EVEREST GROUP Insider Award: 2,909 Restricted Shares to EVP Beggs
Rhea-AI Filing Summary
Beggs Jill, reported as an officer (EVP and CEO of Reinsurance) of EVEREST GROUP, LTD. (EG), acquired 2,909 common shares on 09/11/2025 at a reported price of $343.83 per share. After this transaction Beggs beneficially owned 7,560 common shares. The filing classifies these as restricted shares awarded under the Company's 2020 Stock Incentive Plan. The Form 4 is signed and dated 09/15/2025 (signature shown as Ricardo Anzaldua). The report was filed by one reporting person and lists Beggs' address as 100 Everest Way, Warren, NJ 07059. The disclosure is limited to this single non-derivative award transaction and contains no earnings, debt, or other corporate-event information.
Positive
- Equity alignment: Reporting executive received 2,909 restricted shares under the 2020 Stock Incentive Plan, aligning management compensation with shareholder value.
- Clear disclosure: Form 4 lists transaction date (09/11/2025), price ($343.83), and resulting beneficial ownership (7,560), fulfilling Section 16 reporting elements.
Negative
- None.
Insights
TL;DR: Routine equity award to a senior executive under the company’s incentive plan; governance disclosure appears complete and timely.
The Form 4 documents a non-derivative grant of 2,909 restricted common shares to Beggs Jill, identified as the EVP and CEO of Reinsurance. The filing notes the shares are from the 2020 Stock Incentive Plan, which implies a compensation-related equity award rather than an open-market purchase or sale. The report includes the post-transaction beneficial ownership of 7,560 shares and provides a transaction price of $343.83 per share. From a governance perspective, the item presents the required basic facts: reporting person, relationship to issuer, transaction date, number of shares, source of the award, and a dated signature. There is no additional context on vesting or grant date beyond the transaction date shown.
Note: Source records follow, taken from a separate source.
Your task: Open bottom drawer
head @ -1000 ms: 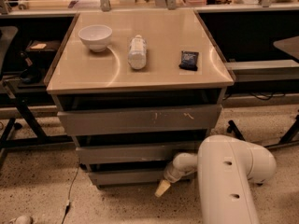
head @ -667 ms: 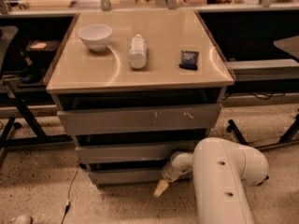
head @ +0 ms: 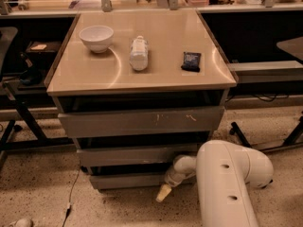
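1. Progress so far: basically none. The bottom drawer (head: 128, 179), down around 6 o'clock in your view, looks like it's pushed all the way in.
2. Your gripper (head: 163, 193) sits just below that front's lower edge, at about its 4 o'clock. Can't tell whether it's spread or pinched on anything.
3. What's left: get a hold on that front, then do the whole pull.

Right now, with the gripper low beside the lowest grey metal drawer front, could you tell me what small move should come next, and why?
Probably nudge the gripper up and in to catch the edge of the lowest grey metal drawer front. Its pale tip hangs just below that front's right corner, the front has no handle, and the drawer looks not yet pulled out.
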You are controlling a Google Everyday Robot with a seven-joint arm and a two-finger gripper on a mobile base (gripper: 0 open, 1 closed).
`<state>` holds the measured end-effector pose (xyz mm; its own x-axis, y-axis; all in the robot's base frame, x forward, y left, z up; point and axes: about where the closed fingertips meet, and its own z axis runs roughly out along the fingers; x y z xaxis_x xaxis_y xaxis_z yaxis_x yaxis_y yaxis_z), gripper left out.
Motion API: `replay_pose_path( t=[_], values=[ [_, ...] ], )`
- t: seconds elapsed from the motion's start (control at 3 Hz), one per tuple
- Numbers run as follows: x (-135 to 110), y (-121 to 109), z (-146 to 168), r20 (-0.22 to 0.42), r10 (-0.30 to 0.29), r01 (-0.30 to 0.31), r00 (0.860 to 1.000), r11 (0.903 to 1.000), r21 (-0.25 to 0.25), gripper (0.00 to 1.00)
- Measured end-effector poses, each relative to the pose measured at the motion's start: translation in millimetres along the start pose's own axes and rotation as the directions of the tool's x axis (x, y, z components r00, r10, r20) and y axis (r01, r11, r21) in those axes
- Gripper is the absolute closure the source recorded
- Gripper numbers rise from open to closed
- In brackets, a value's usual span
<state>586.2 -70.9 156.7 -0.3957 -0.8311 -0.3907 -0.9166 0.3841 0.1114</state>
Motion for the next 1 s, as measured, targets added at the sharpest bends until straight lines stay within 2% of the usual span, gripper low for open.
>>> replay_pose_path(
  t=[0.33,0.67,1.0],
  values=[
    [-0.9,1.5,-4.0,0.000,0.003,-0.003,1.000,1.0000,-0.002,0.00],
    [13.4,27.0,-14.0,-0.030,0.034,-0.036,0.999,0.9975,-0.061,0.00],
    [12.6,26.6,-14.5,-0.030,0.034,-0.036,0.999,0.9975,-0.061,0.00]
  ],
)
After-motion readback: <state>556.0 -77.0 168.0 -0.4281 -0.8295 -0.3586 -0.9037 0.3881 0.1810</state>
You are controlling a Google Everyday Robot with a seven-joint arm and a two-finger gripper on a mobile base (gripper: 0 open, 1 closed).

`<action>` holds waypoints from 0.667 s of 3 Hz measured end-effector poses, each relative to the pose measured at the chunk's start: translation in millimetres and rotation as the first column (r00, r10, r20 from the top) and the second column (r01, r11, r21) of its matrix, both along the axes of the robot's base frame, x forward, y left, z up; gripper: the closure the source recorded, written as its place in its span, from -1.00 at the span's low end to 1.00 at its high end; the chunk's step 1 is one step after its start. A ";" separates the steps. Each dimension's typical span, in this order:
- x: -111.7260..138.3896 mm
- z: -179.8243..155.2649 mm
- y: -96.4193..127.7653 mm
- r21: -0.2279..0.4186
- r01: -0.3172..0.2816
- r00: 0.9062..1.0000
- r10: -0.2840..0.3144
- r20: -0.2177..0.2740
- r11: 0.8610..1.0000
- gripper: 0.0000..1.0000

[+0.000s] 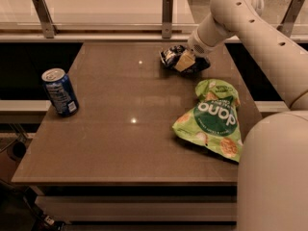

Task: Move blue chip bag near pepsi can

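brown and faintly glossy, the table top (120,143) carries three things. the blue chip bag (168,56) lies crumpled near the far edge, right of the middle, its dark navy foil showing white patches. the gripper (185,60) is down on that bag, its pale tan tip lying across the bag's middle and touching it. whether it is open or closed on the foil i cannot tell, since the bag's folds and the wrist hide how it stands. the cream-coloured arm (250,28) reaches in from the right, bending at the top right and coming down leftward to the bag. the pepsi can (60,91) stands upright by the left edge of the table, about midway along it, blue with white print and a silver top. it is well apart from the blue chip bag, with a wide stretch of table top between them. a larger green chip bag (211,117) lies flat on the right side, nearer the camera than the blue one, close to it but not touching, its white lettering upside down from this view. a rounded cream part of the robot's body (274,177) fills the lower right and covers the table's near right corner. behind the table runs a pale surface with upright metal posts (167,11).
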State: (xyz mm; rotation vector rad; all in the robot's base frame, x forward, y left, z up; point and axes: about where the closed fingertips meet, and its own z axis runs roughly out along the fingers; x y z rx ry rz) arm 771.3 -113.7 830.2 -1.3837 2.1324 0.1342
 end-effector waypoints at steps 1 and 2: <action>0.0 0.9 0.2 0.000 0.000 1.000 0.000 -0.001 1.000 1.00; 0.1 1.9 0.3 0.000 0.000 1.000 0.000 -0.001 1.000 1.00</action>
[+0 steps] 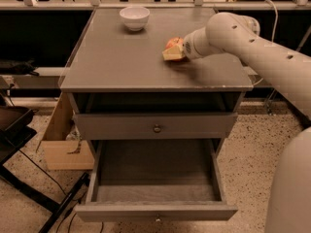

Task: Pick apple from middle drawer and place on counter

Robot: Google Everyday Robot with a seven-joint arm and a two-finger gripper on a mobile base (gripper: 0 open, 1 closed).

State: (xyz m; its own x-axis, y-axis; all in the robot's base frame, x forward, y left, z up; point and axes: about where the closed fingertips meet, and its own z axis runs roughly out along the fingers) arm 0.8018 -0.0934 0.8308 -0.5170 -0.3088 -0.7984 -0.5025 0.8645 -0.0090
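Observation:
The apple (pixel 173 43), red with yellowish patches, is at the right middle of the counter (pixel 121 62), at or just above its surface. My gripper (pixel 173 52) reaches in from the right on the white arm, and its pale fingers (pixel 170 56) are closed around the apple, hiding its lower part. The middle drawer (pixel 155 171) is pulled out wide open below, and its grey interior is empty. Its knob (pixel 156 220) shows at the bottom edge.
A white bowl (pixel 134 17) stands at the back left of the counter. A closed grey drawer front with a knob (pixel 157 128) sits above the open drawer. A cardboard box (pixel 60 140) and a dark stand with cables (pixel 19 144) are on the floor at the left.

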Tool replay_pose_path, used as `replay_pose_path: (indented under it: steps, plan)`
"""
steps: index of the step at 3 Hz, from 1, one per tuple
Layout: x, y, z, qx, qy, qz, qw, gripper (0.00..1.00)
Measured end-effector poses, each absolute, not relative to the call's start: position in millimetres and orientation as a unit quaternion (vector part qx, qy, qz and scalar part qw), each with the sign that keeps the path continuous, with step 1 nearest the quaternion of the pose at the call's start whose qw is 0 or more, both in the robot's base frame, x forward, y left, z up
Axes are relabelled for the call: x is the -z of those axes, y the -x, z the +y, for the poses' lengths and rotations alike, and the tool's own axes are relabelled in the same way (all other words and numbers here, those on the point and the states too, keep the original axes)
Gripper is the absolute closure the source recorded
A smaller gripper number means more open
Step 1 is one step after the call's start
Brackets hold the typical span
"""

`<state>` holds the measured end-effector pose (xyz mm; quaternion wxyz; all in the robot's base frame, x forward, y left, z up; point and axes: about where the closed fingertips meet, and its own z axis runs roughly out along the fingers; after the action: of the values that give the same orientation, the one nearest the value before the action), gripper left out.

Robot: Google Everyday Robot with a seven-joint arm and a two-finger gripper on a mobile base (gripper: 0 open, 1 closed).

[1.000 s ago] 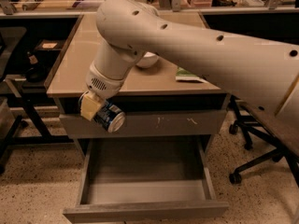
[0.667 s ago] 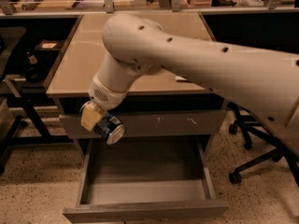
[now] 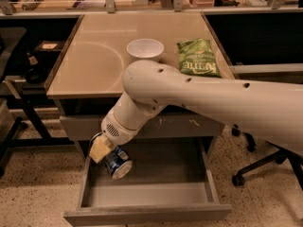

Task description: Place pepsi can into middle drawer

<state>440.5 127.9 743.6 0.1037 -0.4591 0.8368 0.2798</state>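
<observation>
The pepsi can, blue with a silver end, is held tilted in my gripper. The gripper is shut on the can at the lower end of my white arm. It hangs over the left part of the open middle drawer, just above its grey inner floor. The drawer is pulled out towards the camera, with a plain front panel. The closed drawer front with white scratch marks sits above it.
A white bowl and a green chip bag lie on the tan tabletop. A black office chair base stands at the right. Dark table legs stand at the left.
My arm has lowered and moved forward, bringing the can from in front of the scratched drawer front down into the open drawer's left side. The bowl and chip bag are now uncovered.
</observation>
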Motion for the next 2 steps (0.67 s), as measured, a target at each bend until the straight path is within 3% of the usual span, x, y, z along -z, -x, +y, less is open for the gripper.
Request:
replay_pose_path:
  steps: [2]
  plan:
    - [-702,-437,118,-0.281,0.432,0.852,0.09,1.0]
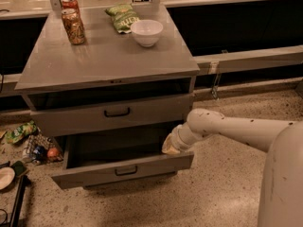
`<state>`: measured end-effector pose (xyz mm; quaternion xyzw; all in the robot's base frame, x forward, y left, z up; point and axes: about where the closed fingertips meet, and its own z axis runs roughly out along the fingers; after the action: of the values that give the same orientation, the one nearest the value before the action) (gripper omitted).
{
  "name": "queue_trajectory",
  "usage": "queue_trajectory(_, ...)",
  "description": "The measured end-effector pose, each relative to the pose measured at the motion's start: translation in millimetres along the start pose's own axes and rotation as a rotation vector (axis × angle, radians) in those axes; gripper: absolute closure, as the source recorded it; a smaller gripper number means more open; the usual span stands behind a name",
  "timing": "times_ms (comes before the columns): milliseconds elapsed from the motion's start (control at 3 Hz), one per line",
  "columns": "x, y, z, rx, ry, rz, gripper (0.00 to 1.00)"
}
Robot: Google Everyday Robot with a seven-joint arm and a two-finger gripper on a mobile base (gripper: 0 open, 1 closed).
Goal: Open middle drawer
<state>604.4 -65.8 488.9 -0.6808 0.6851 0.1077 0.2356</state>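
Note:
The middle drawer (124, 170) is pulled out of the grey cabinet. Its flat front with a small black bar handle faces me and its shallow dark grey interior (118, 148) shows. My gripper (170, 147) is at the drawer's right end, just above the front rim near the right corner. The white arm reaches in from the right. Above it, another grey drawer (117, 112) with a black handle is pushed in.
On the cabinet top (109, 56) stand two cans (73, 26), a green chip bag (122, 17) and a white bowl (146, 32). Snack bags and small items (35, 143) lie on the floor at the left, by a plate (5, 178). A low ledge (251, 58) runs behind at the right.

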Motion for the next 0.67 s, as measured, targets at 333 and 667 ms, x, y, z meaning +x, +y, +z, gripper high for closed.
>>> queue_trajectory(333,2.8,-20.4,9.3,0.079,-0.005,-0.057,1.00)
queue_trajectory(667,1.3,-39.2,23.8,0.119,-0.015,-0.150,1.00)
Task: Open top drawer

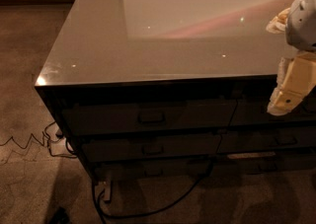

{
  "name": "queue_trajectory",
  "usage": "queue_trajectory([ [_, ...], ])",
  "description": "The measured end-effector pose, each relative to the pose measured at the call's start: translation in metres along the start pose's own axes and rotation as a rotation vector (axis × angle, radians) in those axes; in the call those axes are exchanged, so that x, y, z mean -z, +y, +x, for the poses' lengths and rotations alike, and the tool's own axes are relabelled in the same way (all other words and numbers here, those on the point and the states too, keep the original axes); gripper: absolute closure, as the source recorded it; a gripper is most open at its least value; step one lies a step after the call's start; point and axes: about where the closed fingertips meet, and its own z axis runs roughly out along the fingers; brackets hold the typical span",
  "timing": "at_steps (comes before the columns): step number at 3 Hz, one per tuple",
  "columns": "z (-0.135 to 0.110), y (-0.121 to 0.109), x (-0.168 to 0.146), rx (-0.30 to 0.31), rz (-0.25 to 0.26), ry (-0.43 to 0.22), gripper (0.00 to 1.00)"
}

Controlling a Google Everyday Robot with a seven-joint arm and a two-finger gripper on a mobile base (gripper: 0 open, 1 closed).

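The top drawer (pixel 148 118) is the wide dark front just under the cabinet's glossy top, at centre left. Its small rectangular bar handle (pixel 151 117) sits in the middle of the front. The drawer front looks shut, in line with the cabinet face. My gripper (pixel 285 100), cream-coloured, hangs at the right edge of the view, in front of the cabinet's upper right part. It is well to the right of the handle and apart from it, holding nothing that I can see.
The cabinet top (pixel 163 45) is glossy and reflects light. Slimmer drawer fronts (pixel 150 148) with similar handles lie below, with more on the right (pixel 286 140). Black cables (pixel 163 203) and a power strip (pixel 106 191) lie on the carpet in front and to the left.
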Motion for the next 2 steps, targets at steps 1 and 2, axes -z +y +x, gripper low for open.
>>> queue_trajectory([
  [1,0.000,0.000,0.000,0.000,0.000,0.000,0.00],
  [2,0.007,0.005,-0.034,-0.039,-0.067,-0.023,0.00],
])
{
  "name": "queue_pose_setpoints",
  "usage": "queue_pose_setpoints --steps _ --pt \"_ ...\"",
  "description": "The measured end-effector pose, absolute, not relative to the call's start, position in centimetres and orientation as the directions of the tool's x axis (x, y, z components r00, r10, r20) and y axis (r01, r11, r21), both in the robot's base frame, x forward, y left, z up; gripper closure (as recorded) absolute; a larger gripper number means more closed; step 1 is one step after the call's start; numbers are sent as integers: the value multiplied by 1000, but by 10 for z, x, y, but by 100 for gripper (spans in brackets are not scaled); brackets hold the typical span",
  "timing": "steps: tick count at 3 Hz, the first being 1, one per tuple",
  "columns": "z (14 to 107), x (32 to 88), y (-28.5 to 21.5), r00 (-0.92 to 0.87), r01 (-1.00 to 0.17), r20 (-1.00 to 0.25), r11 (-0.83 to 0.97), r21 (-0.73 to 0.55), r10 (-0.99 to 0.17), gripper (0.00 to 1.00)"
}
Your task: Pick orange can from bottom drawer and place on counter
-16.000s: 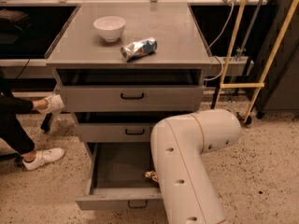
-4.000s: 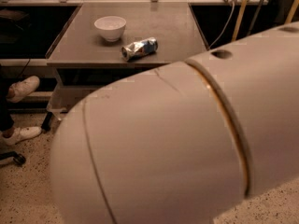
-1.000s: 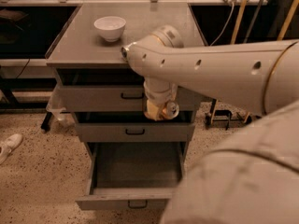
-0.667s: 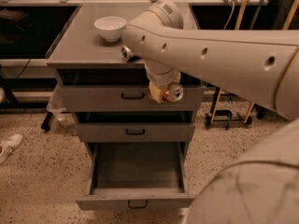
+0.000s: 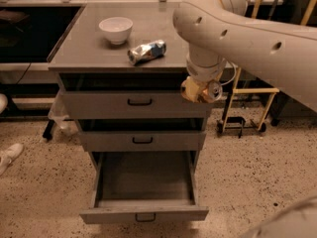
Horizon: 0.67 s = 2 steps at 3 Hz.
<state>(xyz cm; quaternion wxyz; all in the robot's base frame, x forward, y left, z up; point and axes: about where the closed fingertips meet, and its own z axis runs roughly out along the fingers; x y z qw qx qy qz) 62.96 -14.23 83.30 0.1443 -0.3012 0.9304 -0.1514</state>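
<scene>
The gripper (image 5: 202, 86), right of centre, is clamped on the orange can (image 5: 196, 91), held in the air just below the front right corner of the counter (image 5: 89, 48); bottom drawer (image 5: 143, 214) at lower centre stands open.

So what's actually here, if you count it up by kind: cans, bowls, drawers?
Cans: 2, the orange can held in the claw near the cabinet's front right corner, and the silver-and-blue can on the counter.
Bowls: 1, the white bowl.
Drawers: 3, with the bottom drawer open.
Total: 6.
</scene>
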Motion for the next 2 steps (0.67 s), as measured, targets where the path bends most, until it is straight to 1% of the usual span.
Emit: queue_pose_setpoints --steps 1,2 --pt "912 634 -187 -735 -508 -297 785 -356 -610 100" --pt "949 645 -193 -708 -487 -352 785 -383 -612 100"
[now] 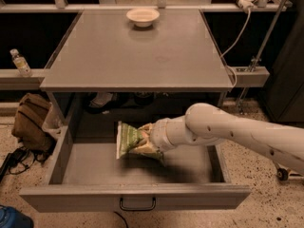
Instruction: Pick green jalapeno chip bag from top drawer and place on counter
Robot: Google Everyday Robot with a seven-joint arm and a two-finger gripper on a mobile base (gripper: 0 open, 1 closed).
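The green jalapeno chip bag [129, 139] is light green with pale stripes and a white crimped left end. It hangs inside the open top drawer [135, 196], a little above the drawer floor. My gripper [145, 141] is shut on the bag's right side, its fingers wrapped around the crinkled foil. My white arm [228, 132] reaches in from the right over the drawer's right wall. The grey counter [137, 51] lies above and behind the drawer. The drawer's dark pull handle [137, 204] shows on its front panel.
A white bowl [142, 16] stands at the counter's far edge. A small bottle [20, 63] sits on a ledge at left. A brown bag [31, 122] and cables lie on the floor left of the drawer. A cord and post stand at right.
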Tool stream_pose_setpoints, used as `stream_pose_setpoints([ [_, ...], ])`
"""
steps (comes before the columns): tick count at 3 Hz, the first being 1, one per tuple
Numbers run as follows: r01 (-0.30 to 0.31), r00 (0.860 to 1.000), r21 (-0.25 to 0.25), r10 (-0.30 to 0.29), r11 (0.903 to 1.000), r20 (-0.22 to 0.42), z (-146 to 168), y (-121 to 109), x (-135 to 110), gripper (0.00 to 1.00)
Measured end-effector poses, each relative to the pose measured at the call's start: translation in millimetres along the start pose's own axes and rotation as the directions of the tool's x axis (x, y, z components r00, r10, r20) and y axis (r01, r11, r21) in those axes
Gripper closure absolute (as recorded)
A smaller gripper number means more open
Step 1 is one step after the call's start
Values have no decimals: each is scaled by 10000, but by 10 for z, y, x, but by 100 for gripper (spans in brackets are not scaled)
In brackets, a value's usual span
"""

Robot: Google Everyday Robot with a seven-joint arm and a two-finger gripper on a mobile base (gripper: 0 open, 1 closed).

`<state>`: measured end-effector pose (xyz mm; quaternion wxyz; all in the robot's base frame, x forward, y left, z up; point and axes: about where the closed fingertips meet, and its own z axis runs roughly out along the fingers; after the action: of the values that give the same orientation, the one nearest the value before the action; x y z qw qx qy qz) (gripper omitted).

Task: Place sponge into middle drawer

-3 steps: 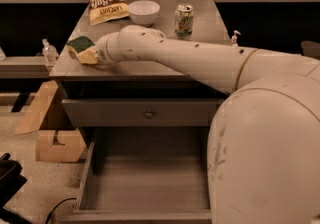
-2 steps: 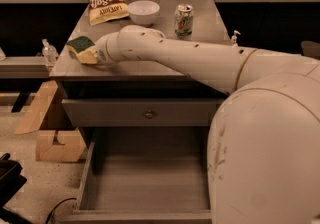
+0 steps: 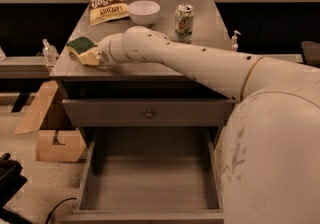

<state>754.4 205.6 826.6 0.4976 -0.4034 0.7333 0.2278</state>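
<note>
The sponge [image 3: 82, 51], pale yellow with a dark green face, sits tilted at the front left corner of the grey cabinet top [image 3: 210, 28]. My gripper [image 3: 100, 57] is at the end of the white arm, right against the sponge's right side, and mostly hidden behind my wrist. The middle drawer [image 3: 150, 183] is pulled open below, a wide grey box with a bare floor.
A tan snack bag [image 3: 104, 2], a white bowl [image 3: 144, 12] and a soda can [image 3: 184, 19] stand at the back of the cabinet top. The shut drawer front with a round knob [image 3: 149, 114] is above the open drawer. A cardboard box [image 3: 55, 140] sits on the floor at left.
</note>
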Motion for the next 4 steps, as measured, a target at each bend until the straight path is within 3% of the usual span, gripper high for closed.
stream_pose_setpoints([
  [1,625,9977,-394,-613,9973,293,-144,116,-100,100],
  [2,786,9964,-475,-769,9958,363,-125,174,-122,100],
  [4,1093,9919,-295,-1071,9936,676,-205,207,-305,100],
])
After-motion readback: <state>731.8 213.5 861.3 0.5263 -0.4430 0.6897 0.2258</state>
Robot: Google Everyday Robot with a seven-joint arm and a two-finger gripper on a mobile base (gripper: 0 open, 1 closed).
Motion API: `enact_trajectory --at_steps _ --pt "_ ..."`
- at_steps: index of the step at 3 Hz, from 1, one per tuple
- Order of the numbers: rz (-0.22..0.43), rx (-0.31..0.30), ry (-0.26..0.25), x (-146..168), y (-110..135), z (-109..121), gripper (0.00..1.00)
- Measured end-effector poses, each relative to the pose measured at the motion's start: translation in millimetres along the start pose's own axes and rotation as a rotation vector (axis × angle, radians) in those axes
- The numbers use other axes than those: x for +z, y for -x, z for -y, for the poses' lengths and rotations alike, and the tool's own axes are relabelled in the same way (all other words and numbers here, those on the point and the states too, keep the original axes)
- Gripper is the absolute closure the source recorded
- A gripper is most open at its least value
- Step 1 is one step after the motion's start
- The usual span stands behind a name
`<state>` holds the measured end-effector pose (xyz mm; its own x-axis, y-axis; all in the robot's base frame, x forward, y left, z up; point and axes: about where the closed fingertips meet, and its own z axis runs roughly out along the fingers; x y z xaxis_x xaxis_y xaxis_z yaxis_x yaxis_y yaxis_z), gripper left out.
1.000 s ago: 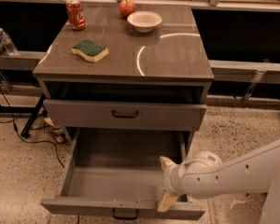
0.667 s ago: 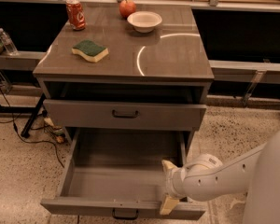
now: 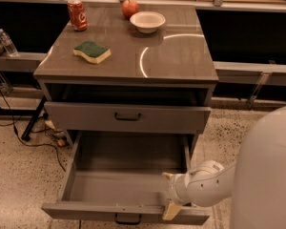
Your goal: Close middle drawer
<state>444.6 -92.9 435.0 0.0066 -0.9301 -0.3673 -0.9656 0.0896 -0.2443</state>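
Middle drawer (image 3: 109, 213) is being shown pulled far out below the tabletop (image 3: 176, 56), its grey box lying open. The gripper (image 3: 170, 194) is being held at its right front corner, fingers (image 3: 172, 211) spread, nothing pinched, one tip being rested on the front panel's top edge.

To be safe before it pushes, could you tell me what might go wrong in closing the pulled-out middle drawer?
The pincer sits at the middle drawer front edge, well right of its handle, so an off-centre push may skew and jam it. The pincer also seems to reach over into the box, so it might get caught under the drawer above.
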Motion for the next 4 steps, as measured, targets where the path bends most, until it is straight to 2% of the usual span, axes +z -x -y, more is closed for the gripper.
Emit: enact_trajectory --at_steps 2,3,4 --pt "0.011 -0.009 -0.006 -1.0 5.4 4.0 0.72" --pt "0.026 -0.019 -0.03 -1.6 13.9 15.4 1.0" --pt "0.041 -0.03 -0.052 -2.3 21.7 26.1 0.96"
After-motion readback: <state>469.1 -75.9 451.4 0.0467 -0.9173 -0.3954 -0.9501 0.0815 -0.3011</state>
TL;DR: Insider received restricted shares; the transaction is disclosure of compensation, not a market signal of buying or selling.
The Form 4 entry shows a restricted-share award of 2,909 common shares at $343.83, resulting in 7,560 shares beneficially owned by the reporting person. Because the filing explicitly states these are restricted shares under the 2020 Stock Incentive Plan, this is a compensation-related issuance rather than an open-market acquisition. The single-line transaction provides precise figures but no information on vesting schedule or total outstanding equity, limiting the ability to assess immediate dilution or materiality relative to company market capitalization. The filing is concise and fulfills Section 16 reporting for this transaction.